WHAT IS NEEDED: What is needed here is an exact repetition of the records below, beginning at the line that has "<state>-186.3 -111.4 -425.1" and stopping after the line that has "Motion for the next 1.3".
★ ★ ★
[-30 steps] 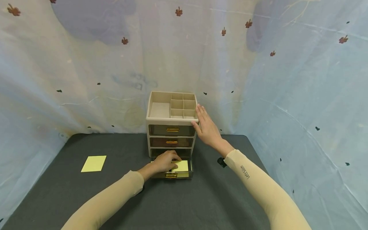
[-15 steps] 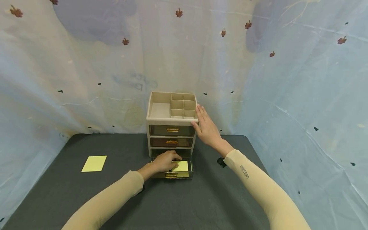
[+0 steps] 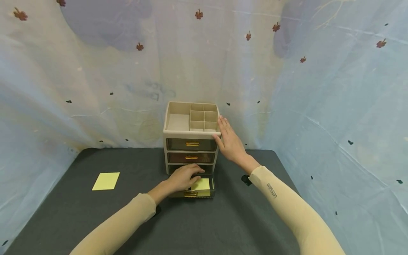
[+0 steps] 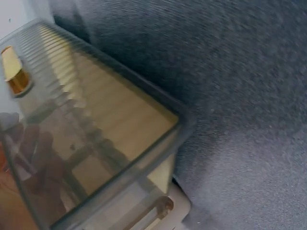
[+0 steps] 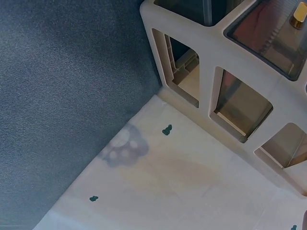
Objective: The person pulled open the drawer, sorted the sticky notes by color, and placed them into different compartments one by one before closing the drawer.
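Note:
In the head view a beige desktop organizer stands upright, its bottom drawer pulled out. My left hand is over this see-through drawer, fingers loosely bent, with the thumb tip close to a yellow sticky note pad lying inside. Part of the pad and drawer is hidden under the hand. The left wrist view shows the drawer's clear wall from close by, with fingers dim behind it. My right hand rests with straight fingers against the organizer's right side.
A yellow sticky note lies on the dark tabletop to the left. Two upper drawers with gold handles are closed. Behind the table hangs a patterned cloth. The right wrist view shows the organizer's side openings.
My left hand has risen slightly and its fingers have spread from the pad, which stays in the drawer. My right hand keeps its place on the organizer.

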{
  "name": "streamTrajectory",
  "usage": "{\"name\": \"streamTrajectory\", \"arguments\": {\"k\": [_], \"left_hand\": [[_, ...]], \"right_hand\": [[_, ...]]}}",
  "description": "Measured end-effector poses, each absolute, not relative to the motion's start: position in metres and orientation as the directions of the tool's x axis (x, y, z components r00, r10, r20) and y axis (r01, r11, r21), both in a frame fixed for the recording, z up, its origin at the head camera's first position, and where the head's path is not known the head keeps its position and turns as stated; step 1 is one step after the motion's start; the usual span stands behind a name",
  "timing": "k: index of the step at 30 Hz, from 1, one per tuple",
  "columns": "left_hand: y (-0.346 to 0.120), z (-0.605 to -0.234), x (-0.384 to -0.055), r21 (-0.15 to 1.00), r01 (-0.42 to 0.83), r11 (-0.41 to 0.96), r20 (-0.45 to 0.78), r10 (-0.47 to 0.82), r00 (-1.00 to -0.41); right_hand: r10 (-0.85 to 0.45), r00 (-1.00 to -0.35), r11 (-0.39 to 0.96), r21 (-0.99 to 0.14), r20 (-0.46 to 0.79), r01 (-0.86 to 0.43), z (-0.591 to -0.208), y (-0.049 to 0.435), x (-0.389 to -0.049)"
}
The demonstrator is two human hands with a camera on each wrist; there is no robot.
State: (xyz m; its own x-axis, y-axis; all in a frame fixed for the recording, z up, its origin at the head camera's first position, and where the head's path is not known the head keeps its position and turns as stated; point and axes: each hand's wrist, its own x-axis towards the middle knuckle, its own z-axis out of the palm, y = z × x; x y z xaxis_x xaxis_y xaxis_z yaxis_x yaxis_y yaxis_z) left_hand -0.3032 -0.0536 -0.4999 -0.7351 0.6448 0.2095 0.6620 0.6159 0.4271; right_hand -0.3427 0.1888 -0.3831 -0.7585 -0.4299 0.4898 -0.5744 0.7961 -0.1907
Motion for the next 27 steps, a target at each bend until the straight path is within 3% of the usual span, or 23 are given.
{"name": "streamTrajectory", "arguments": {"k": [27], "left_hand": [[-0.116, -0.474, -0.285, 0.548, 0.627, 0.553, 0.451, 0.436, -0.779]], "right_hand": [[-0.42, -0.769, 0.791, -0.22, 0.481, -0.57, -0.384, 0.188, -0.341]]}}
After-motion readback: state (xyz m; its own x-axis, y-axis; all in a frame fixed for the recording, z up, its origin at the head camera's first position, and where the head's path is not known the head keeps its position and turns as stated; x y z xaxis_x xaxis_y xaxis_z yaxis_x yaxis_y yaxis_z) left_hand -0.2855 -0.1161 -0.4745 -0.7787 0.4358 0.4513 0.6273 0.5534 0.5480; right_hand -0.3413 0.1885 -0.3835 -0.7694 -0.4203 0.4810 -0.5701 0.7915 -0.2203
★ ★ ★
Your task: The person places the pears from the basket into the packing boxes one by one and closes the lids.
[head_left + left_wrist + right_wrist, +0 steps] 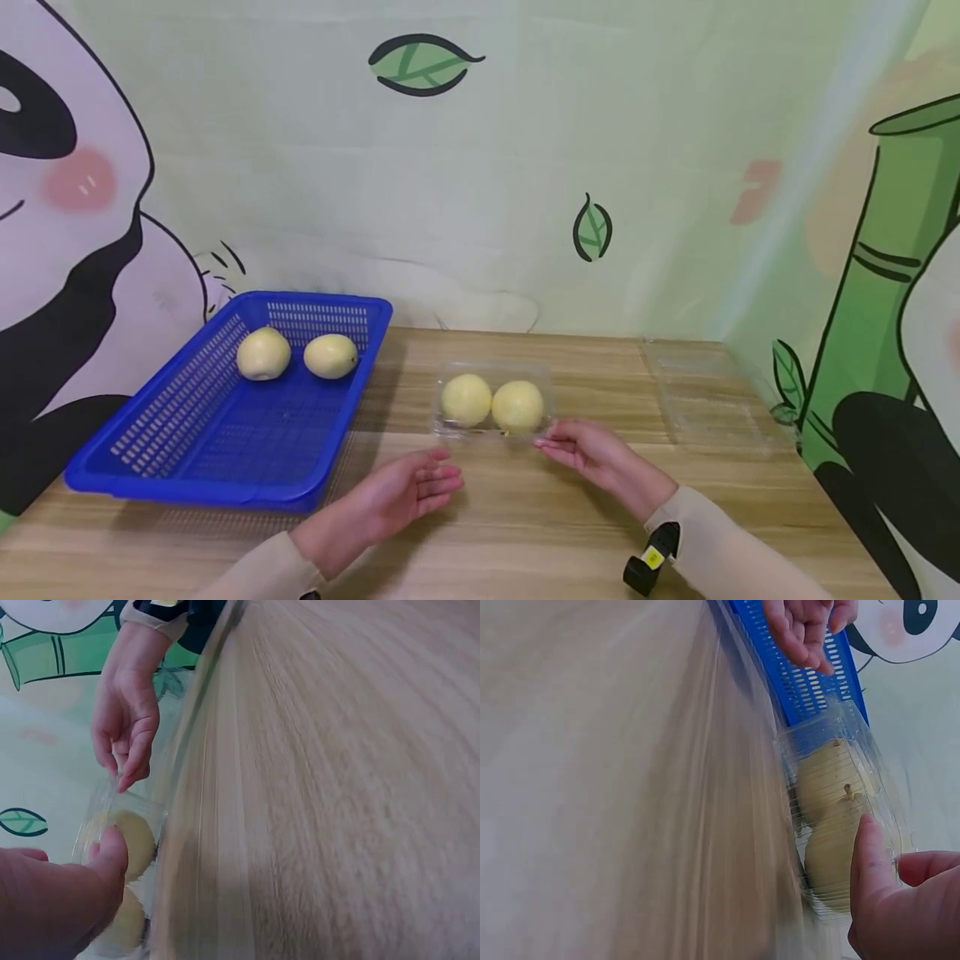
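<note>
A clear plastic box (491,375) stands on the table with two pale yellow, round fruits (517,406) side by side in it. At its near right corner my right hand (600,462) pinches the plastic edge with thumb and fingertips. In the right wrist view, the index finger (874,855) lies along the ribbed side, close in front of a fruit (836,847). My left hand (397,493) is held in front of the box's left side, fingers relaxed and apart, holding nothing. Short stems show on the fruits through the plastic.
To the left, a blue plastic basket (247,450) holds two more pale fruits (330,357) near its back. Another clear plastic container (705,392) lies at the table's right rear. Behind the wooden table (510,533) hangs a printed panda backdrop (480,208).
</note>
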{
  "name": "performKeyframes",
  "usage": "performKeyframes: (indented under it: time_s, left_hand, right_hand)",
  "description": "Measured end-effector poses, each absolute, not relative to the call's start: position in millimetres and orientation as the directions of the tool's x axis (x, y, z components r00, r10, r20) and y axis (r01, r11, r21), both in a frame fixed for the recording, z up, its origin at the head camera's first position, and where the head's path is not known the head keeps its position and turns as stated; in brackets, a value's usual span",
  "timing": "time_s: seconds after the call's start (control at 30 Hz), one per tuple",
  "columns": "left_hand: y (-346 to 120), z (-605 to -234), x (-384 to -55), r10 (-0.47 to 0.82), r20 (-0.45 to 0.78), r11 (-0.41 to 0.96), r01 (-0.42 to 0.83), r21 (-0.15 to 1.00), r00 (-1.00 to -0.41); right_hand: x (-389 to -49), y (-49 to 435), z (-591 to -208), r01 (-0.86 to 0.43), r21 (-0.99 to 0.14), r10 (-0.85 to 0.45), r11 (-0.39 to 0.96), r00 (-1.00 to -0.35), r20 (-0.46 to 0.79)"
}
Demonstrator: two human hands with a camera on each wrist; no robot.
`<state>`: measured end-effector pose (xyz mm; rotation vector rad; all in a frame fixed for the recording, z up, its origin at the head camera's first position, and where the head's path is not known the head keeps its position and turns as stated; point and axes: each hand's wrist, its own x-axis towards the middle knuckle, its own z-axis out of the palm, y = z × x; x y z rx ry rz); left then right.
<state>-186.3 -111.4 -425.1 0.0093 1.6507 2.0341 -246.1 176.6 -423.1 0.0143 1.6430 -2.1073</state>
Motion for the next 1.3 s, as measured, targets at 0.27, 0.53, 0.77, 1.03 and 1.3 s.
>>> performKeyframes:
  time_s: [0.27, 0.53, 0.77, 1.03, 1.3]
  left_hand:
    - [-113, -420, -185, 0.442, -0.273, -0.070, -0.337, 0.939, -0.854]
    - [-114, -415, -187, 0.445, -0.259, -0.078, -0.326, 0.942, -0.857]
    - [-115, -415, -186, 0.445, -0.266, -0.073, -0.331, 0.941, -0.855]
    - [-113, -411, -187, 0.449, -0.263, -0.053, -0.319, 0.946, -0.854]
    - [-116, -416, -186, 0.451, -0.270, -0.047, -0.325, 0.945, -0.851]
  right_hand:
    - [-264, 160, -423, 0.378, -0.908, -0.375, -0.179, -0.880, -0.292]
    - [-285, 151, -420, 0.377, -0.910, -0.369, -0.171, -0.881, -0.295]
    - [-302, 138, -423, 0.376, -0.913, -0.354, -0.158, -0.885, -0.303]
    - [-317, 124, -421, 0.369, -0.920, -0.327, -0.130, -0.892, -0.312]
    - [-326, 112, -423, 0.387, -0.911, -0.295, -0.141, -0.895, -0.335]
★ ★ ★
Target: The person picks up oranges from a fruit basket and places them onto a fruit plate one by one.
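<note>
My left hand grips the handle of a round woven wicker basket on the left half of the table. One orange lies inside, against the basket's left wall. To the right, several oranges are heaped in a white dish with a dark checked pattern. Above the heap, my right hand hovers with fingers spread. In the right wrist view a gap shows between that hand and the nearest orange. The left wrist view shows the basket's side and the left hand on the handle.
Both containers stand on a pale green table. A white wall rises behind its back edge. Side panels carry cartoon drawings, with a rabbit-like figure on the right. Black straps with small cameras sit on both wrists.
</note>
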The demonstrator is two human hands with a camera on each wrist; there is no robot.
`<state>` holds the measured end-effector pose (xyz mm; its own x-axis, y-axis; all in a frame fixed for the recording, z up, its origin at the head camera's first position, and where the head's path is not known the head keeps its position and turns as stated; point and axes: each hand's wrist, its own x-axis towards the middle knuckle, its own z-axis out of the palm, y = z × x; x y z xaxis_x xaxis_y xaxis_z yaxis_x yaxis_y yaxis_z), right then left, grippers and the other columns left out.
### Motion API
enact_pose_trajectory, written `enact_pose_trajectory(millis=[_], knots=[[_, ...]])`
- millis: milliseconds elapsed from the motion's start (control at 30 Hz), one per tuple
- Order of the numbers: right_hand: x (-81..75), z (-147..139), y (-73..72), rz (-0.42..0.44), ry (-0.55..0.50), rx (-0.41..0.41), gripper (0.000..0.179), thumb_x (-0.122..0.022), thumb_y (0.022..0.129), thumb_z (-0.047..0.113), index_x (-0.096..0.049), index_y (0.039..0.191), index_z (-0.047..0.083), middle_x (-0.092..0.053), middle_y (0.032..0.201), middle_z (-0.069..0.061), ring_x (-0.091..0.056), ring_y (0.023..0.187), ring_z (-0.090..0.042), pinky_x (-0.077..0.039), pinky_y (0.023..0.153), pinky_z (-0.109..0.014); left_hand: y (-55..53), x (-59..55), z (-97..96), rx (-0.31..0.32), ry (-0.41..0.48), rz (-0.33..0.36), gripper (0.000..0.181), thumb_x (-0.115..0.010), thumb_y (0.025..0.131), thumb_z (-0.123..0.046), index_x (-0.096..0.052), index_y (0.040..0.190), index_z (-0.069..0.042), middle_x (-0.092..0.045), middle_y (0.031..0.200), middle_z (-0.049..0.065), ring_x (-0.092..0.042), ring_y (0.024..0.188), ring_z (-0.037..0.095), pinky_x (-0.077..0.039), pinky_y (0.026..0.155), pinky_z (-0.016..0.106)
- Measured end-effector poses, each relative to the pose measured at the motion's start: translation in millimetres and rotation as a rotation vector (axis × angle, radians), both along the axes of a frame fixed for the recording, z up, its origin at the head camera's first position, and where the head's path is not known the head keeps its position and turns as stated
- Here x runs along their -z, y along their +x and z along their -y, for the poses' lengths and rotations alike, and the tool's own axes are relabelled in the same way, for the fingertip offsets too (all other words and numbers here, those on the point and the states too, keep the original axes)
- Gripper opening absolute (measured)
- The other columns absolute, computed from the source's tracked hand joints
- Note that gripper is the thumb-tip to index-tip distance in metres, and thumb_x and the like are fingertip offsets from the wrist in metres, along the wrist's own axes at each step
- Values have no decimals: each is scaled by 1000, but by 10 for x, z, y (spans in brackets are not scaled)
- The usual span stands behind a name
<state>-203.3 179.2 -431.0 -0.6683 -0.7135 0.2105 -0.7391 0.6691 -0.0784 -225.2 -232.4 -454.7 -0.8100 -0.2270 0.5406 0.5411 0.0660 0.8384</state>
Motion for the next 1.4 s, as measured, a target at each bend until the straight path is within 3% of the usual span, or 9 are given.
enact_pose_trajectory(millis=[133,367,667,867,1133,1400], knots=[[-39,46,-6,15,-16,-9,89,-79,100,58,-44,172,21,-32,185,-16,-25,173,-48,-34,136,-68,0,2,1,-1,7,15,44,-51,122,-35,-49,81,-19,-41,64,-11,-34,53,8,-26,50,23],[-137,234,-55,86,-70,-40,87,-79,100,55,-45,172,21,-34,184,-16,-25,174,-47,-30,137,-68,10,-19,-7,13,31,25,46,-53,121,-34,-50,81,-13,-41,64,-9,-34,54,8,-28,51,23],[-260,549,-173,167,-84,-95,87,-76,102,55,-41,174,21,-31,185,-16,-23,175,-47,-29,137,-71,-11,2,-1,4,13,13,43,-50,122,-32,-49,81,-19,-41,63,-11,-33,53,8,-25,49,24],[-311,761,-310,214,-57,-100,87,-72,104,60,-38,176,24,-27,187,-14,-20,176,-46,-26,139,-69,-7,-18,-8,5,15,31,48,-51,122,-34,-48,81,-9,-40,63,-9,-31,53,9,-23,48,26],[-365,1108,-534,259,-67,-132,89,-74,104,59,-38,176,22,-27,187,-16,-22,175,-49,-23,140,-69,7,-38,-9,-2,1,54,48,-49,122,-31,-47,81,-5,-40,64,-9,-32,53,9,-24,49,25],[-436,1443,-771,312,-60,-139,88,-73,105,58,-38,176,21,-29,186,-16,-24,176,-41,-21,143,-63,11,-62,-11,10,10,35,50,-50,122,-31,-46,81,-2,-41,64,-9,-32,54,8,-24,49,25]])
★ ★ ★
EXPECTED ANSWER:
<state>-186.3 -111.4 -425.1 0.0093 1.6507 2.0341 -246.1 176.6 -423.1 0.0143 1.6430 -2.1073</state>
Motion for the next 1.3 s, as measured, targets at 0.27, 0.53, 0.77, 1.03 and 1.3 s.

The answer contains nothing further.